Whatever happens NE of Stinnett stays NE of Stinnett. 🙂 Actually, that’s not far from reality. That area is a vast, roadless tract of grass and scrub, on which even an aerial survey might not help forensically except for the most violent of tornadoes. We may never know for sure what was happening inside that furiously rotating cascade of hail and rain.
As we prepared to head S through Stinnett to find lodging in Pampa, we noticed that another, more ragged storm to our W had begun to rotate visibly at cloud base. It obviously was drawing in just enough unstable air for survival, from above or S of the shallow outflow boundary left by the big departing supercell. As the shrinking circulation passed to our N, with a ragged wall cloud, we did experience brief retreat of the boundary last us, and warm and moist S winds. This area merged with the W side of the bigger storm in that void, and in increasing darkness, while we high-tailed it to food and motel in Pampa.

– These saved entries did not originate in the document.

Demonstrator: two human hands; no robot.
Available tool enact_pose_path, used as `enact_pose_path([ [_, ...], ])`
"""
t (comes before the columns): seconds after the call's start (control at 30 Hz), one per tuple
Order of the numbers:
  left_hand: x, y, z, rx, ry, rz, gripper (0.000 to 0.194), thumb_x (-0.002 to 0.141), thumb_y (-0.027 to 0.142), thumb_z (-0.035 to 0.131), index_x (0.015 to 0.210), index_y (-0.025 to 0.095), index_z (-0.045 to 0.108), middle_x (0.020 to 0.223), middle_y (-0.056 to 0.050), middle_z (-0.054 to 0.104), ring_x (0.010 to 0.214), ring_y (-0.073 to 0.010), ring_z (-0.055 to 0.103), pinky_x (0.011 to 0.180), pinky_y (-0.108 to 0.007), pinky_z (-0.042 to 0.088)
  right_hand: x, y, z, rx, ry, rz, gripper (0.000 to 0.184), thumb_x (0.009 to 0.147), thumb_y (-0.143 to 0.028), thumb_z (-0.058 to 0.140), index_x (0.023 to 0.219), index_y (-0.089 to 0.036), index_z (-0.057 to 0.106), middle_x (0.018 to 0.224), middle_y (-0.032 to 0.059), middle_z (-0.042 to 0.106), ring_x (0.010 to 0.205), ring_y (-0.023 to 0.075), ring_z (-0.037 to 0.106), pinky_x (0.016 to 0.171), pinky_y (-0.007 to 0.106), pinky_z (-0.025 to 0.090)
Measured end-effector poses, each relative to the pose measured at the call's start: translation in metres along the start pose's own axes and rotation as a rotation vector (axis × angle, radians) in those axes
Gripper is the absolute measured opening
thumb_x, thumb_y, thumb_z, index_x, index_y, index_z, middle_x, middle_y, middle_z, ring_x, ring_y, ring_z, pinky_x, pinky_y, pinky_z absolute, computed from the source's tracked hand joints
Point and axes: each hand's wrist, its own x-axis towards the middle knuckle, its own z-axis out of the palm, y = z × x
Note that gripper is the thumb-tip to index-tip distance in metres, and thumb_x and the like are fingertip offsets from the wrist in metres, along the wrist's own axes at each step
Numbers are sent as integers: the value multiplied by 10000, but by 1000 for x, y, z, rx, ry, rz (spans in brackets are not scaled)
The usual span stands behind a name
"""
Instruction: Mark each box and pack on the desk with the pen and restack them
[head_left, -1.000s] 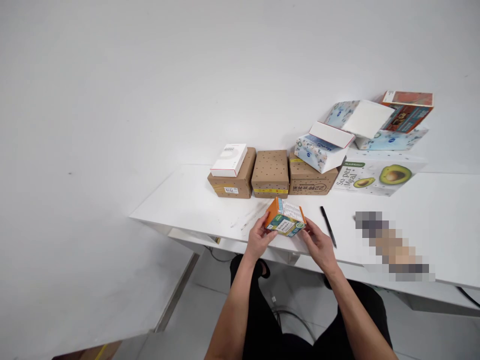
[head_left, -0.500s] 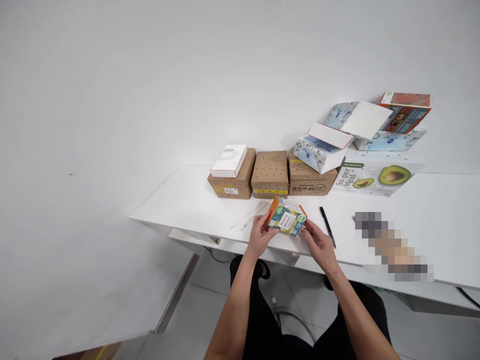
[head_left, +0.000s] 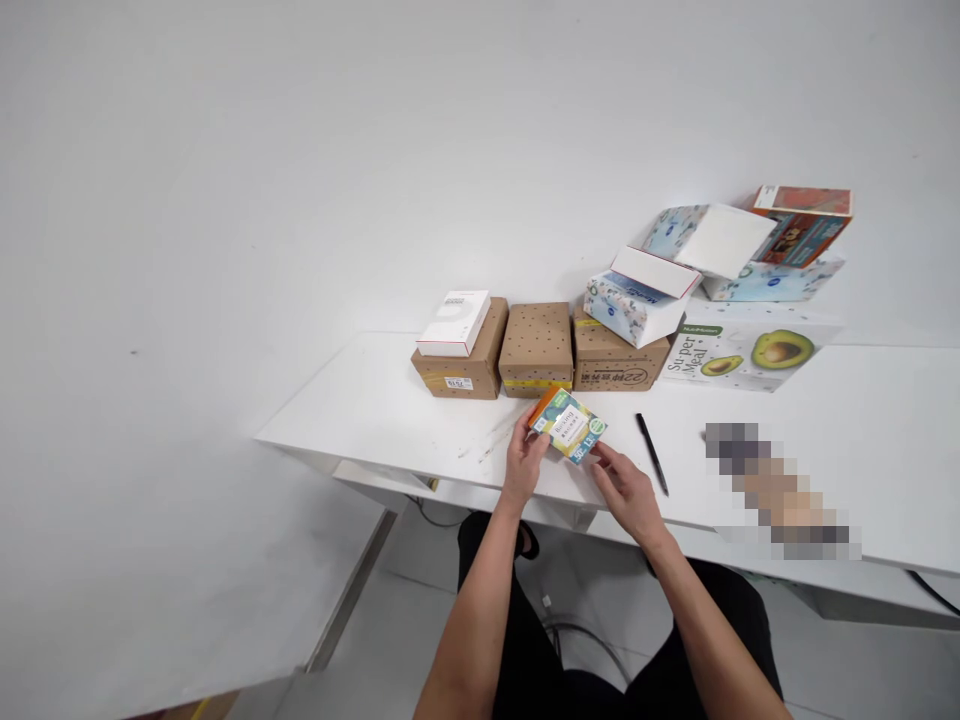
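Observation:
A small printed carton [head_left: 571,424], with an orange side and a green, yellow and blue front, is held above the front part of the white table. My left hand [head_left: 525,464] grips its left side, thumb on the front near the lower left edge. At the lower right corner, my right hand [head_left: 624,490] has its fingertips against the carton, some of them hidden beneath it. The carton's front, with a white label panel, faces up toward me. A black pen [head_left: 652,454] lies to the right, beyond my right hand.
Brown cardboard boxes [head_left: 536,340] stand along the wall, a white box [head_left: 454,322] on the left one. An open blue-and-white carton [head_left: 634,300] rests on the right one. Further right, an avocado-printed box [head_left: 742,350] carries more cartons. A blurred patch [head_left: 780,490] covers something on the table.
The carton has tilted so its front faces up more and its far face has gone out of sight. My right hand has shifted slightly left with it.

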Motion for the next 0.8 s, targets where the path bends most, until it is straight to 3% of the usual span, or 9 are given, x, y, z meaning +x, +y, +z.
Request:
enact_pose_path([
  [0.13, 0, -3, 0, -74, 46, -29, 522, 846, 423, 559, 1308, 233, 408, 1249, -85, 574, 1121, -223, 561, 949, -362, 452, -2, -5, -6, -115, 90, -4, 327, 914, -396, 421, 1043, -186, 636, 893, 89, 673, 678, 166, 617, 647, 303, 521],
  [0.27, -2, 2, 1, -21, 33, -25, 487, 856, 465, 518, 1274, 225, 449, 1247, -83, 569, 1125, -231, 553, 930, -350, 460, 3, -2, -38, -535, 232, 199, 392, 877, -485, 432, 1022, -173, 619, 841, 105, 639, 621, 195, 592, 560, 320, 457],
  [0.33, -2, 5, 2, 7, 25, -17, 488, 851, 487, 509, 1258, 221, 465, 1231, -82, 570, 1110, -226, 554, 917, -339, 462, 9, 4, -57, -734, 165, 344, 418, 839, -525, 459, 995, -169, 612, 848, 130, 644, 616, 225, 603, 511, 327, 425],
  [0.4, -1, 6, 3, 4, 5, -21, 501, 840, 502, 512, 1248, 215, 469, 1199, -84, 574, 1069, -217, 564, 887, -332, 473, 15, 10, -71, -815, 9, 467, 388, 792, -546, 500, 857, -182, 618, 709, 113, 640, 538, 228, 584, 459, 316, 386],
  [0.5, 2, 6, 4, -14, -39, -51, 566, 770, 468, 610, 1253, 221, 450, 1159, -82, 571, 977, -201, 578, 813, -327, 500, 22, 17, -79, -763, -164, 502, 297, 760, -492, 529, 637, -224, 564, 507, 56, 583, 469, 206, 548, 439, 288, 347],
  [0.6, 5, 3, 2, -13, -88, -87, 674, 681, 372, 704, 1272, 238, 411, 1170, -82, 541, 914, -188, 569, 737, -318, 521, 24, 19, -79, -683, -192, 440, 279, 755, -421, 535, 550, -233, 517, 487, 45, 586, 482, 193, 540, 463, 284, 332],
  [0.7, 7, 2, 0, -2, -151, -103, 724, 667, 312, 710, 1301, 252, 366, 1240, -94, 477, 936, -191, 551, 712, -310, 524, 23, 19, -77, -489, -157, 454, 296, 739, -413, 564, 517, -225, 506, 467, 28, 573, 471, 173, 515, 474, 279, 333],
  [0.8, 7, 2, -2, 6, -217, -105, 791, 667, 294, 711, 1349, 263, 311, 1236, -96, 469, 958, -202, 544, 743, -328, 518, 19, 17, -73, -33, -17, 515, 303, 749, -461, 577, 587, -208, 538, 441, -10, 533, 397, 124, 445, 427, 255, 323],
])
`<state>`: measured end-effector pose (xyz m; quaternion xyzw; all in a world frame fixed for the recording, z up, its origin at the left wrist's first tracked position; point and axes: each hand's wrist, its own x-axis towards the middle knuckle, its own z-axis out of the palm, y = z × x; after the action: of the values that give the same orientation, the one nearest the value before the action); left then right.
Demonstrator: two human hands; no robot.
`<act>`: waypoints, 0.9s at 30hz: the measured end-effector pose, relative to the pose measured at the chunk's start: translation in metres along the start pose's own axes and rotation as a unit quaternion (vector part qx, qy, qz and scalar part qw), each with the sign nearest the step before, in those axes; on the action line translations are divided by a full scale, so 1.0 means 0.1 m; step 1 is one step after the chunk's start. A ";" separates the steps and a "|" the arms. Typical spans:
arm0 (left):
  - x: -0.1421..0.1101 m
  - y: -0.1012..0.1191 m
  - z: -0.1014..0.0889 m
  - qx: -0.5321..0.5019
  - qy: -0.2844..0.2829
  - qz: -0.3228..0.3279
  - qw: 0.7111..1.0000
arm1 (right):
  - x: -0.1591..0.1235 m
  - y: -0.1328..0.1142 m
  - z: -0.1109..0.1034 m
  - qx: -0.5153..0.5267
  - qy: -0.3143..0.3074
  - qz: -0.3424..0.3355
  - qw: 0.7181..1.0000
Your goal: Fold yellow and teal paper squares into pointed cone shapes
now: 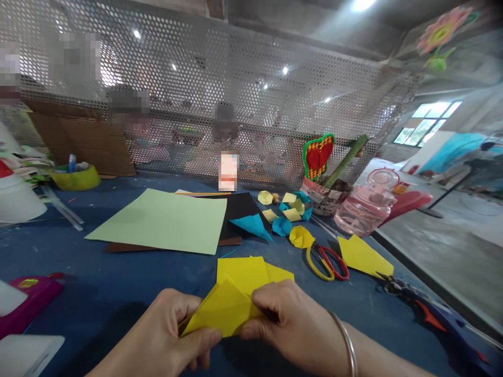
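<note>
Between my two hands is a folded piece of yellow paper (222,309), its peak pointing up and away from me. My left hand (178,324) pinches its left edge, thumb on the near side. My right hand (286,314), with a silver bangle at the wrist, grips the right edge between thumb and bent fingers. Just behind it, more yellow paper (241,269) lies on the blue table (157,277). Scissors (326,262) with one yellow and one red handle rest beyond my right hand, beside a folded yellow piece (301,237).
Pale green paper (165,220) covers black and brown sheets. Blue folded paper (253,225) and several small folded pieces (293,207) lie behind. At right are yellow paper (365,254), a glue gun (432,314), and a pink bottle (361,209). A magenta device (35,298) sits left.
</note>
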<state>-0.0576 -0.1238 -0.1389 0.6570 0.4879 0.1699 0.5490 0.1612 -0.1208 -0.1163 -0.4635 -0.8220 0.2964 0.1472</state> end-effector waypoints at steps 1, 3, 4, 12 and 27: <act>0.00 0.01 0.00 -0.006 0.001 -0.003 1.000 | 0.00 0.00 0.00 -0.001 0.002 -0.015 1.000; -0.01 0.02 -0.01 -0.012 0.004 -0.009 1.000 | -0.02 -0.01 -0.01 -0.009 0.000 -0.043 0.999; -0.01 0.02 -0.01 -0.012 0.007 -0.010 1.000 | -0.03 -0.01 0.00 -0.015 0.002 -0.052 0.999; 0.03 -0.06 -0.19 0.005 0.046 -0.002 0.999 | -0.01 0.19 -0.04 -0.019 0.057 -0.003 0.998; 0.03 0.02 0.04 0.081 0.010 0.046 0.996 | -0.05 -0.01 0.13 0.037 0.048 -0.008 0.998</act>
<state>-0.0523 -0.1238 -0.1398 0.7193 0.4744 0.1616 0.4811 0.1572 -0.1301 -0.1257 -0.4649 -0.8061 0.3031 0.2054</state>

Though pleased with our chase overall, and satisfied that this day did more than we expected with “recycled” moisture, we lamented that we could muster nothing more than brief spin-ups that were hard to see, and how on earth we ever could get a photogenic tornado to fill the camera lenses. Alas, thanks to family matters and work obligations, we were unable to chase on the days later in May, in SD and in the SE corner of CO, that provided many other storm observers with some of the most strikingly picturesque tornadoes documented this decade. Still, it was nearly cathartic to get out on the wide-open High Plains again, and a far bit less stressful than the unprecedented and dangerous circus of storm-viewing traffic that would dog us in OK the next day.